If you just dropped in from another planet and needed to learn about Florida's insidious gun problem, all you had to do was check out the front of Wednesday's local section of the Tampa Bay Times.
In the center was a story about a school safety drill at Strawberry Crest High School, complete with a SWAT team, a circling police helicopter and police dogs. It was designed to simulate the best way to respond to an attack at school.
Unfortunately, those drills are a necessity these days, as the slaughter of 17 people at Marjory Stoneman Douglas High School on Valentine's Day proved.
Next to that story was one about a request from the Florida League of Women Voters to Attorney General Pam Bondi to investigate how the state Department of Agriculture handled – it sounds like mishandled – concealed carry gun permits.
If that wasn't good enough, on the left side of the page was a fine Sue Carlton column about the lawsuit filed by National Rifle Association grand dame Marion Hammer.
Hammer is distressed over what she says is harassment, threats and cyber-stalking by people who apparently believe her "we get everything, you get nothing" Second Amendment argument is a big reason why it is ridiculously easy for deranged people to shoot up schools.
No one should be stalked or harassed. But Hammer is the face of guns in this state, and when she speaks, Republican lawmakers lock n' load.
Hence, the need for drills like the one at Strawberry Crest.
There was a quote in reporter Tim Fanning's story about the exercise that tells you everything about today's culture and the proliferation of high-powered weapons. It came from Carlos Gonzalez, head custodian at the school.
After saying he has memorized the locations of security cameras and emergency exits there, Gonzalez added, "We're like soldiers on the front lines of school safety…."
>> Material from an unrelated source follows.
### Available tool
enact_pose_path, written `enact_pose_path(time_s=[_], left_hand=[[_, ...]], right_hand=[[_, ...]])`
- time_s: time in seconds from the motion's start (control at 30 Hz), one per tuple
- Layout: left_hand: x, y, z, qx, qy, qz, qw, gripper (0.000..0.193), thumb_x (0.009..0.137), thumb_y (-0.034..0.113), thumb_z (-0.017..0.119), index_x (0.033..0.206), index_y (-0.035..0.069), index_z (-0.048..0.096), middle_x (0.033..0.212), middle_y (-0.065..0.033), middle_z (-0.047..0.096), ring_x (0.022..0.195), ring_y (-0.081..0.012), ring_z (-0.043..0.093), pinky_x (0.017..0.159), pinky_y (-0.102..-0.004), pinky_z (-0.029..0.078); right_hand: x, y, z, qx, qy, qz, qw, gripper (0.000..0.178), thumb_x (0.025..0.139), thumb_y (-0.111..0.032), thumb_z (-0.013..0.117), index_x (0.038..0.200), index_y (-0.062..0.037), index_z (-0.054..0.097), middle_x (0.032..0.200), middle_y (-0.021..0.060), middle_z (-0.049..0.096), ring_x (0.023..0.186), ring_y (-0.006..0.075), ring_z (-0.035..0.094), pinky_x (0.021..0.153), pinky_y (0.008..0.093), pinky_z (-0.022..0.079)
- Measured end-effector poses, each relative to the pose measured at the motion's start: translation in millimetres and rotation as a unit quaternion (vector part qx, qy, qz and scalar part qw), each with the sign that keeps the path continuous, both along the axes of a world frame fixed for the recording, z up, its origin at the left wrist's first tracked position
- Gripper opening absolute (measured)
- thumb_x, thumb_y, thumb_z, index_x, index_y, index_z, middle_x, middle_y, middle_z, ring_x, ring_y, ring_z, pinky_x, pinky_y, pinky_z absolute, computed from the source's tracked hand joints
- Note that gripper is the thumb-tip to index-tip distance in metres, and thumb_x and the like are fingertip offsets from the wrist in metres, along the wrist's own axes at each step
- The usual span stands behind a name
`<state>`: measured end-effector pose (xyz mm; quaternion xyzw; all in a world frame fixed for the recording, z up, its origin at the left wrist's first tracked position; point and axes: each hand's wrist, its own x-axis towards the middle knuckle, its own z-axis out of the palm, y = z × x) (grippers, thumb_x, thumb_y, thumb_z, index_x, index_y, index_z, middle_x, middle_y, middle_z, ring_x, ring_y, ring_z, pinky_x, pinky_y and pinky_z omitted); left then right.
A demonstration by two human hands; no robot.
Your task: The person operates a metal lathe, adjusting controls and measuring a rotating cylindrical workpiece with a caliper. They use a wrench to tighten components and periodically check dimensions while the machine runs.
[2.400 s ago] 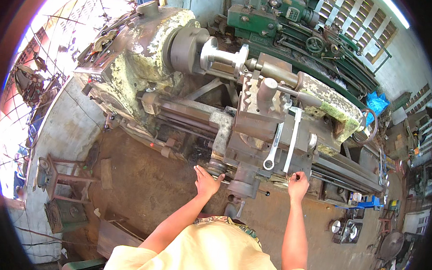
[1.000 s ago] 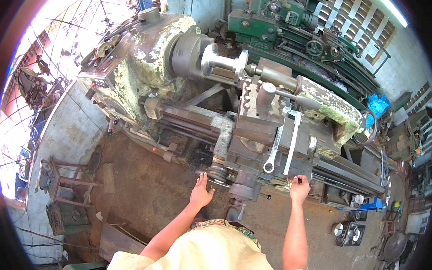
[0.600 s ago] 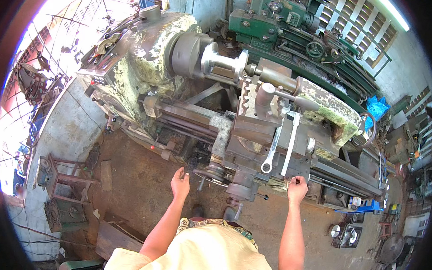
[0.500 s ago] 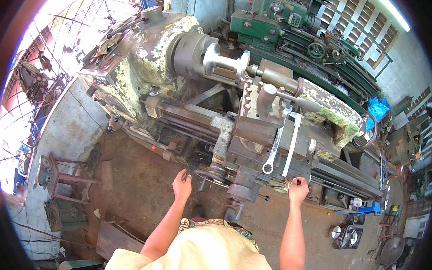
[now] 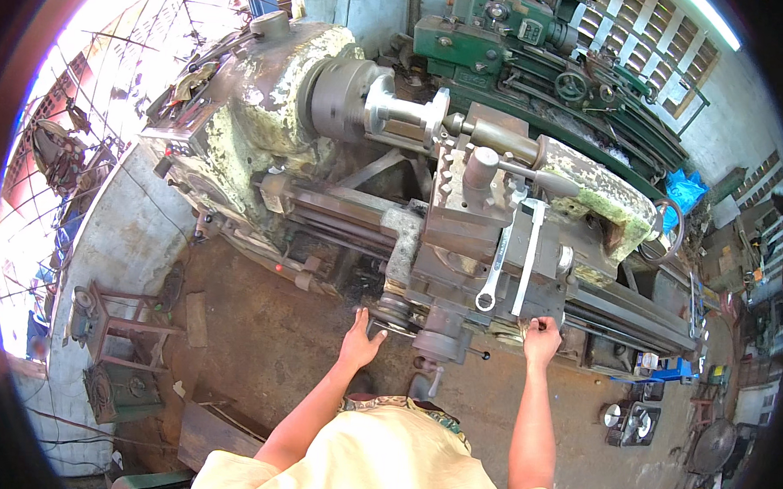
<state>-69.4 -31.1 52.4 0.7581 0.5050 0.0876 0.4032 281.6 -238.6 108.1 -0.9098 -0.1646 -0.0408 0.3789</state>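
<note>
My left hand (image 5: 360, 340) is at the carriage handwheel (image 5: 394, 312) of a worn metal lathe, its fingers stretched along the near left of the rim and its thumb apart. It seems to touch the wheel. My right hand (image 5: 542, 338) is closed at the carriage's right front edge, on a small dark part mostly hidden by the fingers. A shiny flanged workpiece (image 5: 406, 112) sits between the blurred chuck (image 5: 340, 98) and the tailstock (image 5: 588, 178). On the carriage lie a ring spanner (image 5: 494, 270) and a vernier caliper (image 5: 529, 258), beside the tool post (image 5: 480, 172).
A green lathe (image 5: 535, 77) stands behind. The cross-slide crank (image 5: 436, 380) points toward me, near my body. A small stool-like frame (image 5: 134, 317) is on the left floor. On the right are a black tray (image 5: 637, 424) and a standing fan (image 5: 710, 450).
My left hand has moved right and slightly forward, from open air to the handwheel. My right hand stays closed in nearly the same place. The chuck is blurred in both frames.
</note>
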Motion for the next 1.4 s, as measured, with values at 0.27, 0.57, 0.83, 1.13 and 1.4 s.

Did the Founding Fathers really have in mind custodians doubling as soldiers and SWAT teams at public schools when they decided the need for a well-regulated militia should not be restricted?
I doubt it.
But OK, we've got the Second Amendment and that's that.
It's not going anywhere.
So we focus on the debacle with background checks.
Employees in Putnam's office didn't follow proper procedure in reviewing applications for licenses, including concealed carry permits. That led to 291 permits having to be revoked, and a huge desire by Putnam's campaign for this to go away.
But it shouldn't go away. It can't go away, especially after the news that Putnam's office settled a whistleblower incident with an employee.
She claimed she was forced out after asking about "gross misconduct" at how the applications were being handled. She claimed she was told she "worked for the NRA."
Putnam's office denied that.
Here's what they can't deny, though.
They can't deny Putnam declared last year that he is a "proud NRA sellout."
They can't deny that Marion Hammer carries outsized influence over lawmakers in Tallahassee. Even when some of them, including Gov. Rick Scott, grew a spine and passed a better-than-nothing gun restriction after the Stoneman Douglas massacre, Hammer attacked it as a betrayal of gun rights.
So let's review.
There is a grandmother in Tallahassee who apparently believes the Second Amendment was chiseled onto the same stone tablets with the Ten Commandments. A rebuke from her can make Republican state lawmakers weep.
So that creates an atmosphere where the agency that is supposed to be the firewall between us and bad guys with guns botches the assignment, and now we have to sue to find out how bad it is.
All the while, SWAT teams and front-line custodians plan for something they pray will never be needed.
This is who we are.
It's all right there, in black and white. You can look it up.